In the tastiest tech deal so far this year, a pig farm in China has attracted US$23 million in funding from some big-name firms and startup investors. It’s not April 1, so this is no ham-fisted joke – it was reported by Yicai, one of China’s top business news sites.
The cash goes to Weiyang, an 80-hectare (800,000-square-meter) pig farm where just six people rear 20,000 porkers.
The funding is not actually that weird when you realise this pig-rearing business was started by William Ding, a Chinese tech executive worth US$15 billion from his founding of Netease, a US$35 billion web and gaming portal.
Sinovation Ventures, an early stage venture capital firm, and Meituan-Dianping, an US$18 billion company made up of two popular daily seals sites, led the US$23 million round. Alibaba arch-rival JD also contributed.
Bae of pigs
Ding, 45, started the pig farm in 2012 with a focus on technology and environmental sustainability – and black pork from Jeju black pigs, which is supposedly tastier than regular pork.
Though it’s not designed to be a substantial boost to his tech firm’s bottom line, the venture has proved capable of bringing home the bacon – such as when one of its little piggies went to market and fetched US$40,000.

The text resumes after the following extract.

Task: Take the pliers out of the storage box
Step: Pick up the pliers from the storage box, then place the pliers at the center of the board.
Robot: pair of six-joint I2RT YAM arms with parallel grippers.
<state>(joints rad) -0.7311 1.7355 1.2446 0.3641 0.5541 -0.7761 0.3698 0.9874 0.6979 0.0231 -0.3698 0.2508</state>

His techie farm’s aim is to scale up to the point it can produce artisanal black pork that costs around US$8 to $12 per kilo, which is well above China’s US$4 pork price. Ding is also planning to open a gourmet pork restaurant sometime this year.
China is the world’s top pork producer, with an output more than double the entire European Union – and nearly five times more than the US. Indeed, China is home to half of the world’s pigs.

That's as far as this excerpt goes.